Os direitos relativos à emissão de valores convertíveis do banco [BCPS], continuavam a perder valor, regredindo mais 70% para 0,03 euros.

A Brisa [BRISA] decrescia 0,59% nos 5,07 euros. Segundo o BPI, o impacto do pagamento de 288,4 milhões de euros pela exploração das portagens na CREL é neutro em termos de preço-alvo, que o banco estima ser de 5,90 euros.

A Electricidade de Portugal (EDP) [EDP] avançava 0,62% para 1,61 euros, e a Portugal Telecom (PT) [PTC] aumentava 0,31% para 6,47 euros. O banco de investimento suíço Banque Cantonale Vaudoise desceu a recomendação para a operadora de «manter» para «vender».

Bolsas europeias invertem subida com revisão do BCE

As praças da Europa invertiam a tendência de subida da abertura, e Dow Jones Stoxx 50 caía 0,64% para 2.508,42 pontos. O Banco Central Europeu (BCE), no boletim mensal de Dezembro, desceu o intervalo de crescimento projectado para este ano e para 2003, reduzindo também as estimativas para a inflação, um factor que ajudava a deprimir as maiores praças financeiras no Continente.

Em Frankfurt, o DAX [DAX] depreciava 0,8% nos 3.170,33 pontos, pressionado pelas quedas da BMW e Daimler-Chrysler que resvalavam 4% e 2,3%, respectivamente. Segundo os dados do Associação Europeia de Automóveis, a venda de veículos em Novembro registou uma quebra de 6,2%.

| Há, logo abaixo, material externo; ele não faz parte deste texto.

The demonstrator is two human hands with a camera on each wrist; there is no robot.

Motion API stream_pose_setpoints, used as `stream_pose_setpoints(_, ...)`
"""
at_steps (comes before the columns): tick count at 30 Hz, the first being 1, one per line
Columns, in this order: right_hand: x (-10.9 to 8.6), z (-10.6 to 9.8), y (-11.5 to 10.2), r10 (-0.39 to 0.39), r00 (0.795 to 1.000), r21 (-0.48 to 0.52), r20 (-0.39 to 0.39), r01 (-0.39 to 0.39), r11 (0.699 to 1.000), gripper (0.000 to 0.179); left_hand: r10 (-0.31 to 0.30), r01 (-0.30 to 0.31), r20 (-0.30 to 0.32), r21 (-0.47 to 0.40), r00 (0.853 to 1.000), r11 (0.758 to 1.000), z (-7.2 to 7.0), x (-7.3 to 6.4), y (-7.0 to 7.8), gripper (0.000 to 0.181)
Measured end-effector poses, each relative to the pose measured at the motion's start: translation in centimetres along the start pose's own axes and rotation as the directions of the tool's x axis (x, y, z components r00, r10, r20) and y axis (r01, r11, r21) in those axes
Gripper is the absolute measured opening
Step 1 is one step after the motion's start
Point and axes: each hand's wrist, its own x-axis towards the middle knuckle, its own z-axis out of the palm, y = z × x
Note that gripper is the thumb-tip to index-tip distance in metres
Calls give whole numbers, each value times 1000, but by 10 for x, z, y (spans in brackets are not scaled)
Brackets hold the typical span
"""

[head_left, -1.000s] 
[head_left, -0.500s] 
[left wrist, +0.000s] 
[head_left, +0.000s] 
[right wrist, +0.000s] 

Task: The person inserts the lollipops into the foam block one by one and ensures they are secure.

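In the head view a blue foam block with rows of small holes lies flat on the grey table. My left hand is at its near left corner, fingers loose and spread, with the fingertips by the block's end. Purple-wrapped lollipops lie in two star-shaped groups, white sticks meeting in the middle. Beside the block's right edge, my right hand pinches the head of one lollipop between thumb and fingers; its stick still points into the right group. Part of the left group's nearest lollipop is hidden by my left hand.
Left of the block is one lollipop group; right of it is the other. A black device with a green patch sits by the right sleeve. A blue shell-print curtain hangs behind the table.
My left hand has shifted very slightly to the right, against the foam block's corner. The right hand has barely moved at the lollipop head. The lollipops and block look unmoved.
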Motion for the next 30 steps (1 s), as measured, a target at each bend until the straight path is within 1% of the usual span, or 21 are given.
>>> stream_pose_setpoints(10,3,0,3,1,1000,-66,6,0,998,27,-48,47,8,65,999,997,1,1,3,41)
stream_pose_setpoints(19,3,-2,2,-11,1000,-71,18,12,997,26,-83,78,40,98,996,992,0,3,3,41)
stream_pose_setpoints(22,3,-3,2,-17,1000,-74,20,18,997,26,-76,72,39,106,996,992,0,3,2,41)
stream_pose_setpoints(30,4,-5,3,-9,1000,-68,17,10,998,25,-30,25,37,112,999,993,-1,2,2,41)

Na praça de Paris, o CAC 40 [CAC] caía 0,68% nos 3.168,50 pontos. As acções da European Aeronautic Defence (EADS) cediam 3,29% para 10,88 euros. A empresa aeroespacial é dona de 25% da Arianespace, uma empresa de lançamento de satélite, e que falhou no arremesso do Ariane 5.

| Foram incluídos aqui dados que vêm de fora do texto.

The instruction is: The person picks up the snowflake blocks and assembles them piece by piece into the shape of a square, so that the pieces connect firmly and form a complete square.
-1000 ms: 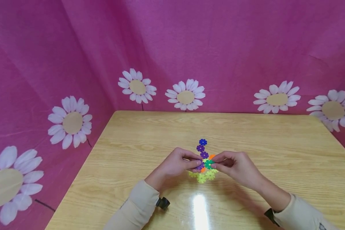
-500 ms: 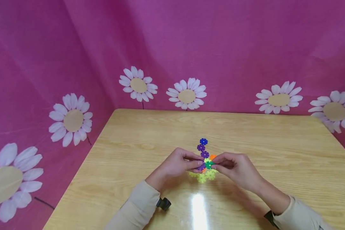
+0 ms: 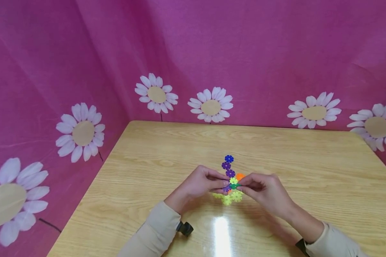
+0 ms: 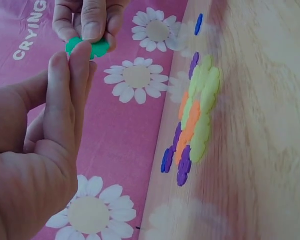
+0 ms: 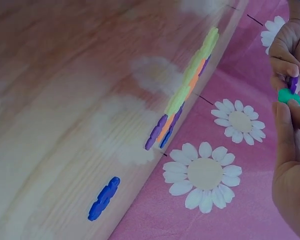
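Observation:
My left hand (image 3: 202, 184) pinches a purple notched flower-shaped disc (image 5: 293, 84) between thumb and fingers. Facing it, my right hand (image 3: 265, 191) pinches a green disc of the same kind (image 3: 234, 186), seen nearly edge-on from the head. The two discs meet at their rims, held above the table in both wrist views. The left fingers hide much of the purple one. Below the hands lies a flat group of such discs: lime-yellow (image 3: 226, 200), orange (image 3: 240, 176) and purple (image 3: 230, 173), partly covered by the hands in the head view.
A wooden table (image 3: 167, 146) carries the discs, with a bright reflection near its front. Pink cloth (image 3: 257, 53) printed with white daisies rises behind and at the left. A loose-looking blue disc (image 5: 104, 198) lies apart from the group in the right wrist view.
The green disc has turned from showing its face to nearly edge-on in my right fingers. Both hands stay close together, the left still on the purple disc. The head view has shifted slightly.

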Demonstrator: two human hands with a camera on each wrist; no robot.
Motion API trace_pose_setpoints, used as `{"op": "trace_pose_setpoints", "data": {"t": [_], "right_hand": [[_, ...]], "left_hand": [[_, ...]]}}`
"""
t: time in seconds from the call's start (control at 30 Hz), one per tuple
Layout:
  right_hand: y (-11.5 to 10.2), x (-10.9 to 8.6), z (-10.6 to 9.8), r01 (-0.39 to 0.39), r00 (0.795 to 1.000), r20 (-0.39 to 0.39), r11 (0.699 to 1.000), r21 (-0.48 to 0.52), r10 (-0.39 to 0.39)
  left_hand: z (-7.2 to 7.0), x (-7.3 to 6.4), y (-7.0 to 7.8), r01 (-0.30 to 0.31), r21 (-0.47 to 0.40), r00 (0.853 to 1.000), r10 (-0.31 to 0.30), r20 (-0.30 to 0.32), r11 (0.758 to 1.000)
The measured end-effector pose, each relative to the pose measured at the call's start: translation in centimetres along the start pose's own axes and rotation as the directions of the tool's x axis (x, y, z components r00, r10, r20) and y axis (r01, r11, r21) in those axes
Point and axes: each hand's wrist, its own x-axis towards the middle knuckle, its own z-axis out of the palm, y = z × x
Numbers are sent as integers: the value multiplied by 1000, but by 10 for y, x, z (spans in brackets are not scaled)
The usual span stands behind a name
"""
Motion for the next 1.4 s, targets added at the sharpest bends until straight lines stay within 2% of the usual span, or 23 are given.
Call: {"op": "trace_pose_setpoints", "data": {"t": [0.17, 0.33, 0.43, 0.57, 0.63, 0.77, 0.87, 0.93, 1.0, 1.03, 1.1, 1.17, 1.23, 1.33, 1.4], "right_hand": [[-2, -1, 5, 52, 998, -30, 999, -10, -53], [-8, 2, 8, 83, 995, -47, 996, -24, -84], [-19, 3, 6, 88, 994, -55, 995, -38, -90], [-19, 3, 2, 117, 990, -65, 991, -71, -121], [-11, 2, 1, 139, 987, -72, 987, -84, -145], [-14, 3, -8, 162, 983, -74, 980, -115, -171], [-12, 2, -24, 117, 991, -43, 979, -165, -126], [-7, 2, -38, 48, 999, 0, 974, -223, -49], [-1, 2, -53, -28, 997, 59, 952, -305, 48], [2, 2, -60, -58, 990, 98, 934, -352, 98], [9, -1, -72, -110, 964, 169, 891, -441, 203], [17, -7, -80, -124, 930, 236, 845, -520, 282], [25, -14, -86, -123, 904, 278, 819, -560, 326], [37, -25, -89, -106, 892, 299, 800, -591, 339], [42, -31, -89, -93, 899, 293, 795, -600, 326]], "left_hand": [[1, 0, 1, 0, -47, 1000, 0, -12, 999], [1, -1, 2, 6, -45, 1000, -7, -22, 999], [1, -2, 2, 12, -39, 999, -14, -34, 999], [2, -2, 3, 6, -38, 999, -8, -48, 999], [2, -2, 4, 7, -37, 999, -9, -49, 999], [0, -1, 6, 8, -37, 998, -10, -64, 999], [-3, 0, 7, 9, -35, 997, -12, -70, 999], [-5, 0, 7, 12, -32, 997, -15, -74, 999], [-8, 0, 9, 32, -29, 996, -34, -80, 999], [-9, 1, 9, 36, -26, 996, -38, -83, 999], [-11, 1, 10, 42, -28, 995, -44, -87, 999], [-13, 2, 11, 51, -26, 994, -54, -91, 998], [-13, 3, 12, 54, -22, 994, -55, -96, 998], [-13, 2, 13, 63, -16, 992, -64, -104, 998], [-12, 1, 13, 64, -12, 993, -65, -98, 998]]}}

O FTSE 100 [UKX] londrino decrescia 0,41% para 3.958,50 pontos, e as acções da BAE Systems afundavam 25,4%, dando continuidade à tendência da véspera, altura em perdeu 20%, perante atrasos no renovamento dos contractos de submarinos e aviões de patrulha.

Na praça de Amesterdão, a descida de 0,63% do ABN Amro, o maior banco holandês, e a correcção de 0,91% da seguradora Aegon, arrastavam o AEX que denotava uma desvalorização de 0,73% a marcar 333,28 pontos.

Na praça de Madrid, a eléctrica Endesa era a mais penalizada, experimentando uma descida de 4,1% para 11,24 euros, depois da Merrill Lynch ter baixado a recomendação para o papel de «comprar» para «neutral». O IBEX 35 [IBEX] regredia 0,63% para 6.331,30 pontos.